Quando è il momento migliore per ristrutturare casa?
- Laura di EmmePi Architettura

- 2 ott 2025
- Tempo di lettura: 3 min
Ristrutturare casa non è mai una decisione da prendere alla leggera. Oltre al budget e al tipo di lavori, la vera sfida è scegliere quando iniziare. Esiste un periodo migliore dell’anno? La risposta è: dipende.
In Italia ci sono fattori climatici, burocratici e organizzativi da considerare, ma anche aspetti molto pratici come la durata del cantiere e le chiusure estive delle imprese edili.

Primavera ed estate: i mesi preferiti per iniziare
La primavera e l’inizio dell’estate sono i periodi più scelti per avviare una ristrutturazione.
Clima favorevole: giornate più lunghe e meno pioggia facilitano i lavori, soprattutto se esterni.
Asciugatura ottimale dei materiali: intonaci, pitture e rivestimenti rendono meglio con temperature miti.
Famiglie in vacanza: molti proprietari preferiscono lasciare libera la casa ad agosto per far proseguire i lavori.

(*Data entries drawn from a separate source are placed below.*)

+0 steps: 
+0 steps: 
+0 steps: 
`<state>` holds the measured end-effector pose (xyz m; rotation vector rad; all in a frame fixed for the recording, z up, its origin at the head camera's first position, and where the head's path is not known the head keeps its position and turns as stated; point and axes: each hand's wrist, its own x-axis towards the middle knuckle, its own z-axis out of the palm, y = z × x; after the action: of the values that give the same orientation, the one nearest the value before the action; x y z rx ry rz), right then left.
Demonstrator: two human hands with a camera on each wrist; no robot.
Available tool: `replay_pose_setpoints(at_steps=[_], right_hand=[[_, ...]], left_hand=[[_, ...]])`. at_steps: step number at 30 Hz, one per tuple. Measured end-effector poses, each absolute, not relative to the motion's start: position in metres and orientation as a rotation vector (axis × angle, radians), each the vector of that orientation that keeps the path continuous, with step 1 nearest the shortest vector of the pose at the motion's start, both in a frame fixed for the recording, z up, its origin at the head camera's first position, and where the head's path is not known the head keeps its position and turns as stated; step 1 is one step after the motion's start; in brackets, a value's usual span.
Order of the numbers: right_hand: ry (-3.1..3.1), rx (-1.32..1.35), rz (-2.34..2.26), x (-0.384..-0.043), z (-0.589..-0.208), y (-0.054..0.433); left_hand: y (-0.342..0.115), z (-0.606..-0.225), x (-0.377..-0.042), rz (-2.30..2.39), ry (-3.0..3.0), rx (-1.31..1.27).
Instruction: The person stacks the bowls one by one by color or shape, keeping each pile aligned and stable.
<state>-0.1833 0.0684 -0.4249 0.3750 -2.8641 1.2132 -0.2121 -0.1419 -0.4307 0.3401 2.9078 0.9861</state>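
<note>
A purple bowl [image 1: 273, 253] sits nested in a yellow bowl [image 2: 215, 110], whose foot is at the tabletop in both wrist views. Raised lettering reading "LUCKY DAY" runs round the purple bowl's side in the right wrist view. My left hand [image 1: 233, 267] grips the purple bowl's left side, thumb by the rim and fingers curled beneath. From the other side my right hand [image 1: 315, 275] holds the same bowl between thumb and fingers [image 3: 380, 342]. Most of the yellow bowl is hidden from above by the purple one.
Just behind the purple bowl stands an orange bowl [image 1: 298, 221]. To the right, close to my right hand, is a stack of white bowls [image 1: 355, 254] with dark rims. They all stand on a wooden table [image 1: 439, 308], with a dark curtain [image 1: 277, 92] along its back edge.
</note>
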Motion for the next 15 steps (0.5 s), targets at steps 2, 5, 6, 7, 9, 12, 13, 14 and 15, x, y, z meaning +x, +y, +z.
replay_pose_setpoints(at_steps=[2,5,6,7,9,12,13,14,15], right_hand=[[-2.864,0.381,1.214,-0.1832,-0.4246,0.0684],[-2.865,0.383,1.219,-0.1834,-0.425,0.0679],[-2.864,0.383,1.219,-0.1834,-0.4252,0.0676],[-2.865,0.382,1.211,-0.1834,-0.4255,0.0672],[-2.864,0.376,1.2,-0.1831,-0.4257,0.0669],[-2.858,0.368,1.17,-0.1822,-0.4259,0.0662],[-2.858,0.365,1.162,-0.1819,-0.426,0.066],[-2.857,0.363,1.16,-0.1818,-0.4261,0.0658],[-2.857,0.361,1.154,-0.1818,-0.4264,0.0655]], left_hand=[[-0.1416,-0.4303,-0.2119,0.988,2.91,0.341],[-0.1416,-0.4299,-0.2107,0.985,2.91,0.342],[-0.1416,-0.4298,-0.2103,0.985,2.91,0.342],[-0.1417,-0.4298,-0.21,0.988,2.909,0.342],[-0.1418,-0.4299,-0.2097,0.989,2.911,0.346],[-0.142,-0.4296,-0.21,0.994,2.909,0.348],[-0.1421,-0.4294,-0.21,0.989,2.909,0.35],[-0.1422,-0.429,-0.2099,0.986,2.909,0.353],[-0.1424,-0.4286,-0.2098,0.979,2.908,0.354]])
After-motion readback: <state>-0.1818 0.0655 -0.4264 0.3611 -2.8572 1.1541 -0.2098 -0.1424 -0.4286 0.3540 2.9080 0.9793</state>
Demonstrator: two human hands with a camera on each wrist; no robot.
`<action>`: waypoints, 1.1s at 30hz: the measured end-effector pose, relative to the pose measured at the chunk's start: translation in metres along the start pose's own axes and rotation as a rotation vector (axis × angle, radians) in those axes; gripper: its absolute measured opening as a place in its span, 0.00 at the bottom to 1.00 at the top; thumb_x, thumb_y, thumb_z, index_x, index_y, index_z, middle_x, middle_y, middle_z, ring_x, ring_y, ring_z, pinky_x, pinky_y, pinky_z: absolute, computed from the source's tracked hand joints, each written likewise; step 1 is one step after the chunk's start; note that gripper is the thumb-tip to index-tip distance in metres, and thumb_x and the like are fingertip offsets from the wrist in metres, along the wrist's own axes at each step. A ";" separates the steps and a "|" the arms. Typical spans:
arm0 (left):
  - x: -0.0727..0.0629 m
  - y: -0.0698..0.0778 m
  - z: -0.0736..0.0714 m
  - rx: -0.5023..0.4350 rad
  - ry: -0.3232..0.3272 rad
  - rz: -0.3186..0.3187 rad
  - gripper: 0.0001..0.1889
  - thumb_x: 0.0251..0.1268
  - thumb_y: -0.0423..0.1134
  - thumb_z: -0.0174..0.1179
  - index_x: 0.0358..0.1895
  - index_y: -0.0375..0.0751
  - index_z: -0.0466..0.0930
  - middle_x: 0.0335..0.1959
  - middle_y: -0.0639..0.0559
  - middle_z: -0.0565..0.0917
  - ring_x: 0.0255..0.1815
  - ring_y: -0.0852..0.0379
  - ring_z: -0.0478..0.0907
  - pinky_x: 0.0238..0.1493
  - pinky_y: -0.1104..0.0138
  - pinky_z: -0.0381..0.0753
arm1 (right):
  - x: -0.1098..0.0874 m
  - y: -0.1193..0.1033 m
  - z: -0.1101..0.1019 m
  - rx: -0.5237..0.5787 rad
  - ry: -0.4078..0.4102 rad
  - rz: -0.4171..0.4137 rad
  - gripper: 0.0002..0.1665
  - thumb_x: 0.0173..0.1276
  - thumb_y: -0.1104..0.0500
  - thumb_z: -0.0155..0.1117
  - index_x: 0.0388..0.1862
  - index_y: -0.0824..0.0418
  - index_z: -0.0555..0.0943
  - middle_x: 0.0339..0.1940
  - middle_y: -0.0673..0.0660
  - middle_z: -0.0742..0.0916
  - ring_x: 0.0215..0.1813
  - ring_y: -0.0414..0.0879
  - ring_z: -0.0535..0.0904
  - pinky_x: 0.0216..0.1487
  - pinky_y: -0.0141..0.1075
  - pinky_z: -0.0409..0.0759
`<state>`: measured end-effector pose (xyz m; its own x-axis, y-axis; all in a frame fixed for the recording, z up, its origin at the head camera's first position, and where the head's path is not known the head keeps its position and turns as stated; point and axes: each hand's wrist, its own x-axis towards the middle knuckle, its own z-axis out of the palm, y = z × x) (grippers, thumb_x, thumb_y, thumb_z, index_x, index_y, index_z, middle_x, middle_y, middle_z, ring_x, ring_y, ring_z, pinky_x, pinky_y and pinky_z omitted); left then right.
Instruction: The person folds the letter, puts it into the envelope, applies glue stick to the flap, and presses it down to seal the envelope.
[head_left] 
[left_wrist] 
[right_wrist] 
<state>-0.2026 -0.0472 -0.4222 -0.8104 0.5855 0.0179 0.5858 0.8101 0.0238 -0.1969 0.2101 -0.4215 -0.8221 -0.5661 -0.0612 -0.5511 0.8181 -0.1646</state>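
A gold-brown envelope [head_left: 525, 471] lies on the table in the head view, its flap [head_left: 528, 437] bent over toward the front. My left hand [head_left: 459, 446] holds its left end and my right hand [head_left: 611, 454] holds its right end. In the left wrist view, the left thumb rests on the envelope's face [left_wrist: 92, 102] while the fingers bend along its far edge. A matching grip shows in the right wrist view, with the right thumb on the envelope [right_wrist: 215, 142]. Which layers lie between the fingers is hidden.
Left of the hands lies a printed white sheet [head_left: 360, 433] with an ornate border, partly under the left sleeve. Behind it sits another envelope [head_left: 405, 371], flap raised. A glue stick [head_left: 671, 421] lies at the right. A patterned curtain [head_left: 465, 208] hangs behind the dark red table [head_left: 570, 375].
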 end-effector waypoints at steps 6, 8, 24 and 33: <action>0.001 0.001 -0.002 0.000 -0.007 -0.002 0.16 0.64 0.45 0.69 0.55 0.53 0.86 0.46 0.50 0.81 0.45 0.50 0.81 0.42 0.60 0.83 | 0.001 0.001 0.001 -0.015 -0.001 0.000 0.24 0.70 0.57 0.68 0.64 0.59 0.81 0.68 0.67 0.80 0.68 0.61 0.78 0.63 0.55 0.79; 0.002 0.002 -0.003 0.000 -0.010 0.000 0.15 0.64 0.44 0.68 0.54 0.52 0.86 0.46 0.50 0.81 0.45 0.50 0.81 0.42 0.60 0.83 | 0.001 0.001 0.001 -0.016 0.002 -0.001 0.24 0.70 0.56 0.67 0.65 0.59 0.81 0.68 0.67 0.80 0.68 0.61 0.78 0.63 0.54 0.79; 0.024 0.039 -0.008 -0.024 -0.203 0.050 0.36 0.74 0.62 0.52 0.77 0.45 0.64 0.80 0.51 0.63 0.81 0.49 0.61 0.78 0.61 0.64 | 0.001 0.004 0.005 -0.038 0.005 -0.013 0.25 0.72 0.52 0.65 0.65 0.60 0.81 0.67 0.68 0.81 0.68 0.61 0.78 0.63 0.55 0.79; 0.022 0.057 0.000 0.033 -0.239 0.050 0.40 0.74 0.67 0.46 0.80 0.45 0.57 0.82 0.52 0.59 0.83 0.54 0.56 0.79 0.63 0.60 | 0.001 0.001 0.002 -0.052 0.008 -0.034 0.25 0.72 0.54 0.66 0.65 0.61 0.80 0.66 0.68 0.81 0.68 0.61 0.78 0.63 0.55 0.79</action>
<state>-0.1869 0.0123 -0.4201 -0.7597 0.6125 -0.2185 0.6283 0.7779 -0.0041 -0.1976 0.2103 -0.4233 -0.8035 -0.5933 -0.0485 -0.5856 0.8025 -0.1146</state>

Attenzione però: in Italia, ad agosto la maggior parte delle imprese edili chiude per ferie. Questo significa che un cantiere avviato a giugno rischia di fermarsi per 3–4 settimane, per poi ripartire a settembre.
Autunno: un periodo strategico
Settembre e ottobre sono mesi molto adatti ai lavori:
Il clima è ancora stabile, perfetto per lavorazioni interne ed esterne.
Le imprese rientrano dalle ferie estive con nuove disponibilità.
È il momento ideale per programmare ristrutturazioni di durata medio-breve, così da completarle prima dell’inverno.
Molti scelgono di partire a inizio autunno proprio per avere la casa pronta entro Natale, senza dover affrontare cantieri nel cuore dell’inverno.
Inverno: meno comune, ma utile per lavori interni
Nei mesi più freddi i cantieri rallentano, ma non si fermano.
Ottimo momento per interventi interni (rifacimento bagni e cucine, pavimenti, tinteggiature, impianti).
Minore richiesta = più disponibilità delle imprese.
Possibili condizioni economiche più vantaggiose.
Non è però consigliato per grandi ristrutturazioni esterne, per via del clima sfavorevole e delle ore di luce ridotte.
La regola dei 3 mesi di preparazione
Un punto cruciale da non sottovalutare: per iniziare i lavori in una data precisa bisogna partire almeno 3 mesi prima con l’architetto.
Ecco perché:
Fase progettuale: confronti, soluzioni e scelte richiedono tempo.
Pratiche edilizie: CILA, SCIA o Permesso di Costruire vanno predisposti e depositati in Comune.
Scelta e acquisto materiali: pavimenti, infissi e rivestimenti hanno tempi di consegna che arrivano fino a 6–8 settimane.
Organizzazione dell’impresa: l’edile deve pianificare il cantiere, spesso incastrando più lavori.
Esempio: se vuoi che i lavori partano a settembre, il progetto deve essere avviato a giugno.
Quanto dura un cantiere?
Molti pensano che la ristrutturazione sia una questione di poche settimane, ma non è così.
Bagno: 2–4 settimane.
Cucina: 3–5 settimane.
Appartamento completo: dai 3 ai 6 mesi, a seconda della complessità.
Questo significa che se vuoi la casa pronta entro Natale, devi pianificare al massimo entro l’estate (tenendo conto delle chiusure di agosto).
Consigli pratici
Evita di programmare l’inizio di un grande cantiere a luglio, perché il blocco di agosto spezzerà i ritmi.
Per ristrutturazioni importanti, considera sempre un margine di tempo extra rispetto alle previsioni.
Parti con largo anticipo: il vero segreto è la pianificazione, non la stagione in sé.
Conclusione
Non esiste un mese “magico” per ristrutturare casa, ma ci sono periodi più adatti:
Primavera ed estate per grandi ristrutturazioni, tenendo conto della pausa di agosto.
Autunno per lavori di media entità e per avere la casa pronta in inverno.
Inverno per piccoli interventi interni o manutenzioni.
Ricorda: una ristrutturazione non parte quando entra l’impresa, ma quando inizi il progetto con l’architetto. Serve almeno un trimestre di anticipo per decidere, ottenere permessi e ordinare materiali. E se il cantiere dura mesi, la pianificazione diventa l’unico vero modo per trasformare i tempi tecnici in un risultato soddisfacente.